Your reply should be the following data, copied exactly.
[Start of section]
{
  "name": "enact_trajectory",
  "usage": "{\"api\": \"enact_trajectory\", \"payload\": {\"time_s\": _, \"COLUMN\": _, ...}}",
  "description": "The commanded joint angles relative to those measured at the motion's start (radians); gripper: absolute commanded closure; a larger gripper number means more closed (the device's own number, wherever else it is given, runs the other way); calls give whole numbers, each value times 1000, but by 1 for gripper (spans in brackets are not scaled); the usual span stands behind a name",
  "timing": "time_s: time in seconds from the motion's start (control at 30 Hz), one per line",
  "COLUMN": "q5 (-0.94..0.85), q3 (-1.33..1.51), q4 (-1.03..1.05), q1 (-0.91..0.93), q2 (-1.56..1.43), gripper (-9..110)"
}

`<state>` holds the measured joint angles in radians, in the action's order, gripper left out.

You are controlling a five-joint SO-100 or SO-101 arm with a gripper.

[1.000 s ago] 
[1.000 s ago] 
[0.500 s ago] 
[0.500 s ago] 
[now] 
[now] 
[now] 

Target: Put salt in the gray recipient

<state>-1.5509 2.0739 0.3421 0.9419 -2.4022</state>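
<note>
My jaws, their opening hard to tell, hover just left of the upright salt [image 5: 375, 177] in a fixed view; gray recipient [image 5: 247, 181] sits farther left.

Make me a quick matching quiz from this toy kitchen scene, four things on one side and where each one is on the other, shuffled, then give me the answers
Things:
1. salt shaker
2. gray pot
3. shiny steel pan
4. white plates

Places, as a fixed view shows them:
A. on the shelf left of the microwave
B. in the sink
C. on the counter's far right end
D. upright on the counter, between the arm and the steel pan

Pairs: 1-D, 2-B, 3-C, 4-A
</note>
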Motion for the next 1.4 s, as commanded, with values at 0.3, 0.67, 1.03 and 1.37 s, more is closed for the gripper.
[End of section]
— Solution to the problem —
{
  "name": "enact_trajectory",
  "usage": "{\"api\": \"enact_trajectory\", \"payload\": {\"time_s\": _, \"COLUMN\": _, ...}}",
  "description": "The commanded joint angles relative to those measured at the motion's start (radians); gripper: absolute commanded closure; a larger gripper number means more closed (the device's own number, wherever else it is given, runs the other way); calls give whole numbers, each value times 1000, but by 1 for gripper (spans in brackets are not scaled); the usual span stands behind a name",
  "timing": "time_s: time in seconds from the motion's start (control at 30 Hz), one per line",
  "COLUMN": "q5 (-0.94..0.85), q3 (-1.33..1.51), q4 (-1.03..1.05), q1 (-0.91..0.93), q2 (-1.56..1.43), gripper (-9..110)"
}

`<state>` holds the measured joint angles in radians, in the action's order, gripper left out.

You are controlling a five-joint SO-100 or SO-101 arm with a gripper.

[1.000 s ago] 
[1.000 s ago] 
[0.500 s ago] 
[0.500 s ago] 
[now] 
[now] 
[now] 

Target: Put salt in the gray recipient

<state>-1.5509 2.0739 0.3421 0.9419 -2.4022</state>
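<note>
My jaws, their opening hard to tell, hover just left of the upright salt [image 5: 375, 177] in a fixed view; gray recipient [image 5: 247, 181] sits farther left.

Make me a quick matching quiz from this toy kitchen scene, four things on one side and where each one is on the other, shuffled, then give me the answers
Things:
1. salt shaker
2. gray pot
3. shiny steel pan
4. white plates

Places, as a fixed view shows them:
A. on the shelf left of the microwave
B. in the sink
C. on the counter's far right end
D. upright on the counter, between the arm and the steel pan

Pairs: 1-D, 2-B, 3-C, 4-A
</note>
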Motion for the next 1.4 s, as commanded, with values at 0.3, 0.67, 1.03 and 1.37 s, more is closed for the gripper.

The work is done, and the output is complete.